On tourne autour de la dualité entre politique agricole et politique alimentaire. Si un pays en a les moyens, il peut se doter d'un système similaire à celui de la politique agricole commune de 1962, qui était tout à fait cohérente. Nous avons fait d'autres choix. La notion de pénurie n'existe presque pas, puisque le marché anticipe. Le prix est la somme des anticipations que font les observateurs et les acteurs de ce que sera demain le rapport entre l'offre et la demande.
Au printemps 2022, on a pu imaginer que le blé ne pourrait pas sortir des côtes de la mer Noire. Les prix sont alors montés à plus de 400 euros la tonne, ce qui a permis de régler le problème de l'éventuelle pénurie. En France, les boulangers ont augmenté le prix de leur baguette, pour bien d'autres raisons d'ailleurs. Mais des pays structurellement importateurs de blé comme l'Égypte, l'Algérie, le Maroc ou une partie des États de la côte africaine ont vu leurs factures augmenter très fortement.

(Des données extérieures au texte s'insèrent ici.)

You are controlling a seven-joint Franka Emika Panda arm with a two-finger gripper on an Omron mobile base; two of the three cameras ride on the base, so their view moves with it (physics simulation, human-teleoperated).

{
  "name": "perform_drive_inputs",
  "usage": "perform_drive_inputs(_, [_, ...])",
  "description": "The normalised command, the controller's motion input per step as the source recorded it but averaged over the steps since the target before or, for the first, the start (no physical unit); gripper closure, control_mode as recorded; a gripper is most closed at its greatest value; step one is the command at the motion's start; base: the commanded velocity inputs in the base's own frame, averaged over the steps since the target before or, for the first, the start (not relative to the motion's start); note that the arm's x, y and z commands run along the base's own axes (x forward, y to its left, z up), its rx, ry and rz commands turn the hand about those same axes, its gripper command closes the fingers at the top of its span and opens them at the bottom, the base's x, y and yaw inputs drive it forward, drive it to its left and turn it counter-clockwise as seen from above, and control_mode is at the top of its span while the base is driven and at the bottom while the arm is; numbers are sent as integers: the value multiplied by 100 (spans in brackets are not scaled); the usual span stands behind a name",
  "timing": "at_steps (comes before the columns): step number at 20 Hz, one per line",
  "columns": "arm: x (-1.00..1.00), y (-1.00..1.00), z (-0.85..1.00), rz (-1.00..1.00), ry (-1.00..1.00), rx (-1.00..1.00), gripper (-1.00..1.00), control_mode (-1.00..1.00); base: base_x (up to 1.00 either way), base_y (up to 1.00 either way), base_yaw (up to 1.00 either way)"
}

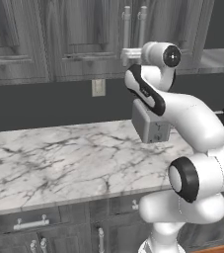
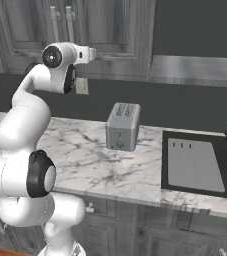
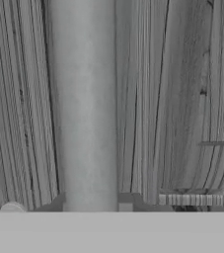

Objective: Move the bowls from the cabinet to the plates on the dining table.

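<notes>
You're looking at a simulated kitchen with a dark backsplash, and across the top of it runs the dark grey wood-grain wall cabinet [image 1: 74, 39] with panelled doors, both doors shut. Below it stretches the white marble-look counter with grey veining [image 1: 59, 158], and in the right base view that counter carries a dark built-in sink [image 2: 200, 165]. So this is the sink counter, not the dining table, and no plates are on it. Next down in size, a boxy grey two-slot toaster [image 2: 122, 126] stands upright on the counter near the sink. Your white arm reaches up and forward, with the gripper [image 1: 126, 54] right at the lower end of one of the two long vertical silver bar handles [image 1: 127, 27] where the doors meet. From the hand view, that handle runs straight up the middle, very close to the camera; the fingers themselves aren't visible, but they look narrowed onto the bar, so I'd judge you've got hold of it. As for progress: you're at the very start. The bowls are presumably behind those doors, out of sight, and opening, fetching and carrying them all lie ahead.
</notes>
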Motion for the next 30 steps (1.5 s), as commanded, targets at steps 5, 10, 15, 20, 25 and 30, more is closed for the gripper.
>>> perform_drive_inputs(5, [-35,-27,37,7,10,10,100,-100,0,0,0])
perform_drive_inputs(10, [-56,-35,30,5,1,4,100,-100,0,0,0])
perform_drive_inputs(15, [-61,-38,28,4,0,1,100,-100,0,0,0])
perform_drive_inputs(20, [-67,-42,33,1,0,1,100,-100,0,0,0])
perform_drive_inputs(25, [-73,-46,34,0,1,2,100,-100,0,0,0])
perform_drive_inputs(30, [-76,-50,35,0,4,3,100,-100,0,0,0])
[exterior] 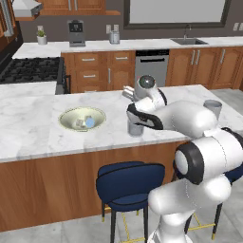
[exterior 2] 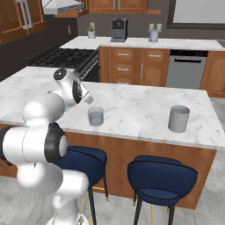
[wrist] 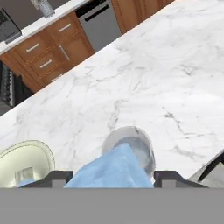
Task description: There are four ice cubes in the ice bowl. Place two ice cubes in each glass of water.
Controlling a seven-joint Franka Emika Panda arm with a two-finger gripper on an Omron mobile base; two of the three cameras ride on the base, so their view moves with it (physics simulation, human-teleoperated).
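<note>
Now, gripper (wrist: 113, 177): grasping an ice cube (wrist: 114, 168) over the near glass of water (wrist: 129, 148).
Ice bowl (exterior: 69, 115): left of that glass.

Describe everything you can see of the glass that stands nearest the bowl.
The glass is a short, straight-sided tumbler, grey and see-through, with an open round mouth. It stands upright on the white marble counter, near the front edge, apart from the cream-green bowl. In the hand view it lies just below the ice cube held between the jaws. The pictures do not show clearly what is inside it. Nothing but the counter touches it.
</note>
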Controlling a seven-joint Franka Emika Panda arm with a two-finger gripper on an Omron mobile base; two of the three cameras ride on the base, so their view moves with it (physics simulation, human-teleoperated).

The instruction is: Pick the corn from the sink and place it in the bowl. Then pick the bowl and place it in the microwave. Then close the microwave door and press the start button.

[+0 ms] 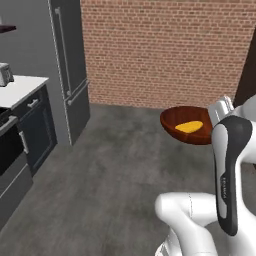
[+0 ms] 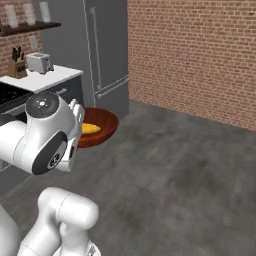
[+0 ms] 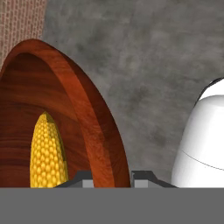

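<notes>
The glossy reddish-brown bowl (image 1: 179, 120) (image 2: 106, 126) hangs in the air above the grey floor. The yellow corn (image 1: 189, 127) (image 2: 90, 128) lies inside it. My gripper (image 1: 218, 113) (image 3: 113, 178) is shut on the bowl's near rim (image 3: 89, 116), one finger inside the wall and one outside. In the hand view the corn (image 3: 47, 153) lies lengthwise just left of the gripped rim. In the right base view my own forearm hides part of the bowl. The sink and the microwave are out of view.
A tall grey fridge (image 1: 70, 65) (image 2: 105, 50) stands against the brick wall (image 1: 165, 50). To the left a white counter carries a toaster (image 2: 40, 62) and a knife block (image 2: 19, 67), with dark cabinets (image 1: 35, 125) and a stove (image 1: 10, 145) below. Open floor (image 2: 190, 175) lies ahead.
</notes>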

S'agit-il d'une politique agricole ou alimentaire ? Du point de vue politique, qu'est-ce qui est important : le vote des villes ou celui des campagnes ? Dans les démocraties fragiles, le vote des villes conduit plus souvent aux changements politiques, d'où l'importance de maintenir des prix alimentaires faibles dans les villes, quitte à utiliser des importations.
Encore une fois, le concept de souveraineté alimentaire a un sens pour de très nombreux pays. Je ne lui vois aucun intérêt en Europe.